## Problem
The entries below contain pictures, which are to be left out; write out exactly, and only, the lines from the line with "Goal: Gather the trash" up to and including the line with "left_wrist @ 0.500".

++++ Data for review ++++

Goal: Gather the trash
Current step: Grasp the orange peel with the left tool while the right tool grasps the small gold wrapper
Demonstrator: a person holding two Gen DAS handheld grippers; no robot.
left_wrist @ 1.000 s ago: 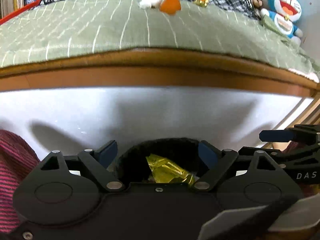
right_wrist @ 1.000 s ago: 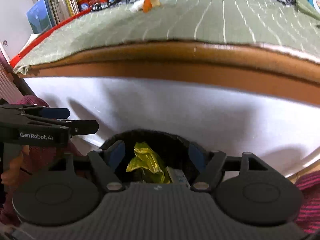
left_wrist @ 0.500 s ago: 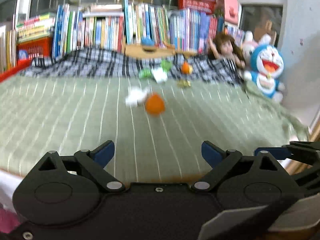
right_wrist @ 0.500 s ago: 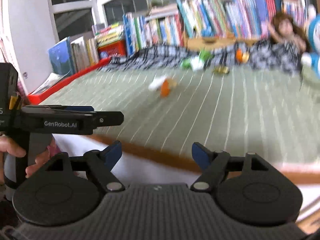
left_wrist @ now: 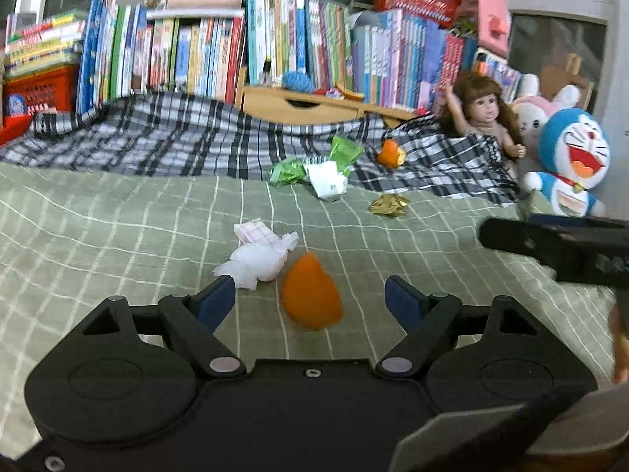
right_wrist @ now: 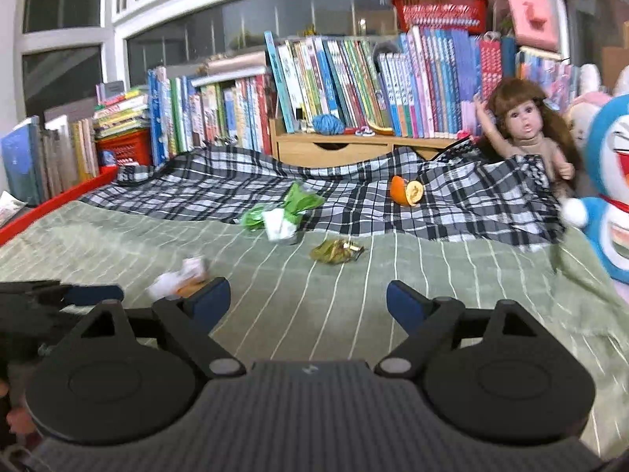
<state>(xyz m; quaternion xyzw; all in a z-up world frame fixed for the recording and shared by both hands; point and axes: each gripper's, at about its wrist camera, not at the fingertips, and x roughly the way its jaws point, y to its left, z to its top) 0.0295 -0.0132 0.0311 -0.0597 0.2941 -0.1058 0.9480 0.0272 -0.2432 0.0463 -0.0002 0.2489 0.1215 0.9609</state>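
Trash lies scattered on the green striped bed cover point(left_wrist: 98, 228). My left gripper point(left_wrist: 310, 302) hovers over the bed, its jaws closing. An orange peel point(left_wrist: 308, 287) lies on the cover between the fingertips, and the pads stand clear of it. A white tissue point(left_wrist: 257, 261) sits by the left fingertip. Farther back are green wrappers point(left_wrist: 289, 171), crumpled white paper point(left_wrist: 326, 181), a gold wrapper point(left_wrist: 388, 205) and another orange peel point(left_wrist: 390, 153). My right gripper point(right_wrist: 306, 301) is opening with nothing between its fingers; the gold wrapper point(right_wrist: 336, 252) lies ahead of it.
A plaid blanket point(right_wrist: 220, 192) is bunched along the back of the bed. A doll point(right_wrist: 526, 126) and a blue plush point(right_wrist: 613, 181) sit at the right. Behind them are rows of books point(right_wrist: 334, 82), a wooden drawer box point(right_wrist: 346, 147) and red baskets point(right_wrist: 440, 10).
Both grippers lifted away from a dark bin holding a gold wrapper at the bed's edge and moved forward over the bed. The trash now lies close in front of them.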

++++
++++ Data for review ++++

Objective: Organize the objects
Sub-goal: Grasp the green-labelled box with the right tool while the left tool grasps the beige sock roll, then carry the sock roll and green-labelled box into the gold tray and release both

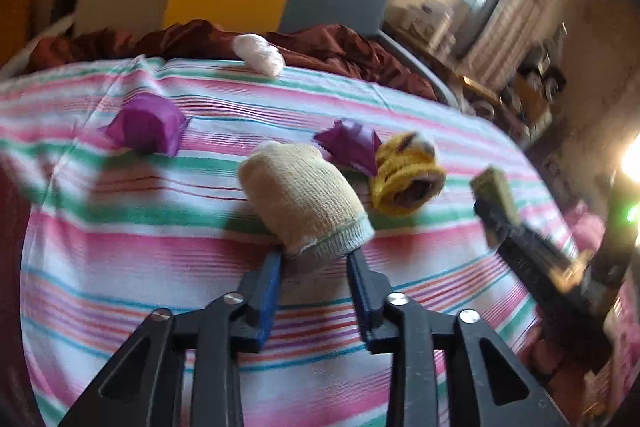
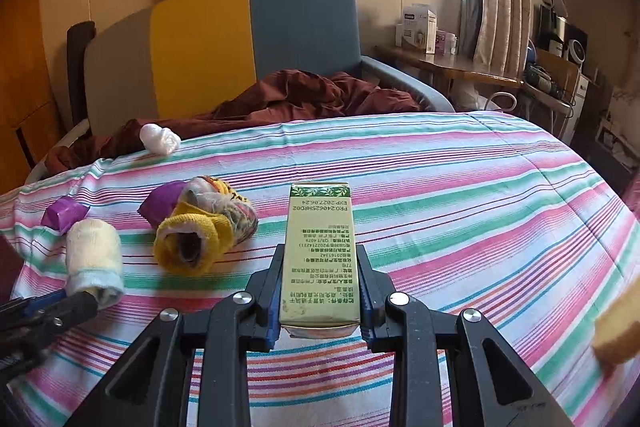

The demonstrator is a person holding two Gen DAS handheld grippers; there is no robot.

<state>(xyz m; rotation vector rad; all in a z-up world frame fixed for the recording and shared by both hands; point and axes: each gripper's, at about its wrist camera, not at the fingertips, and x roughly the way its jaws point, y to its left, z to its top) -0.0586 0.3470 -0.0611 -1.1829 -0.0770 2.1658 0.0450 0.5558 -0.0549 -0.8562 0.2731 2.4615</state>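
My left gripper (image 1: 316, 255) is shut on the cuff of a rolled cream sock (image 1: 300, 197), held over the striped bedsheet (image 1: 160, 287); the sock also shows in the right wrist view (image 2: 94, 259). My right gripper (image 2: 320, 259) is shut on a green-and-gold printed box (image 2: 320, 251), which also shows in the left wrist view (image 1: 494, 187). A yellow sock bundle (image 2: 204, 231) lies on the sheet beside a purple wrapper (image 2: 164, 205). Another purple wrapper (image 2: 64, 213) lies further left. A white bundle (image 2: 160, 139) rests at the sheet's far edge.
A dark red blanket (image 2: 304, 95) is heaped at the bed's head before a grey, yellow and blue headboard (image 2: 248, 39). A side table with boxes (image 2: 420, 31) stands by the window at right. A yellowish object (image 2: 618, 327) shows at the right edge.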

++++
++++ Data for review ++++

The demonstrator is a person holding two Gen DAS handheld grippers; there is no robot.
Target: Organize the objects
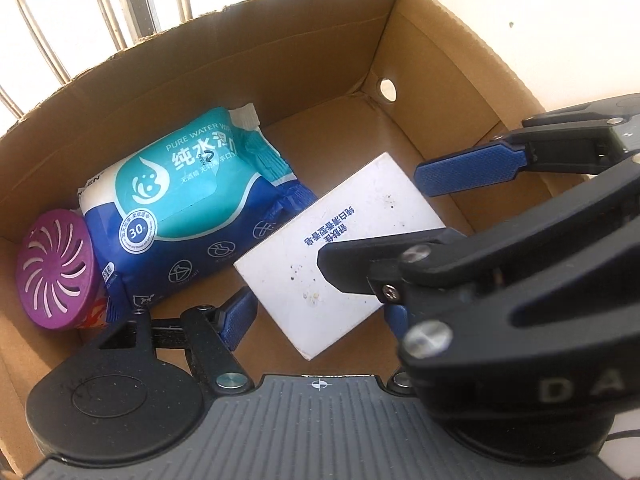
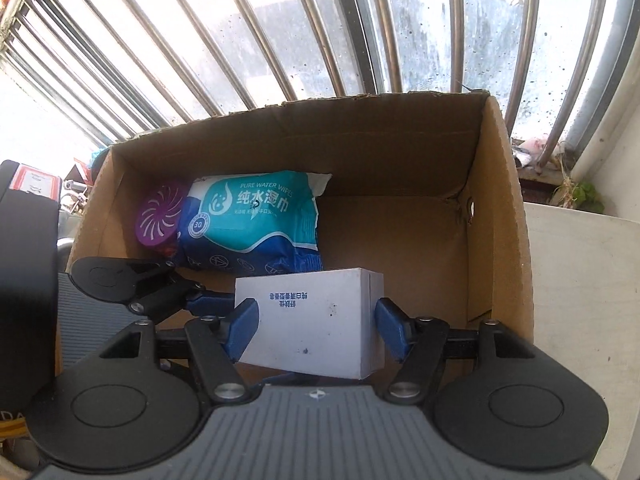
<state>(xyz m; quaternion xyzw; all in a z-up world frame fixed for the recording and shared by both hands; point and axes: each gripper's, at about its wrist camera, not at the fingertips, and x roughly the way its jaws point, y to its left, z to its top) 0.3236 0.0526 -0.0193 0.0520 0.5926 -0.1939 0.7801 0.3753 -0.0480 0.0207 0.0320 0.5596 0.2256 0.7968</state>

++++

## Completed task
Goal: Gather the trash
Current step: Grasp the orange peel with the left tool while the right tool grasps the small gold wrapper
Demonstrator: a person holding two Gen DAS handheld grippers; no robot.
left_wrist @ 1.000 s ago: 
right_wrist @ 1.000 s ago: 
left_wrist @ 0.500 s ago: 

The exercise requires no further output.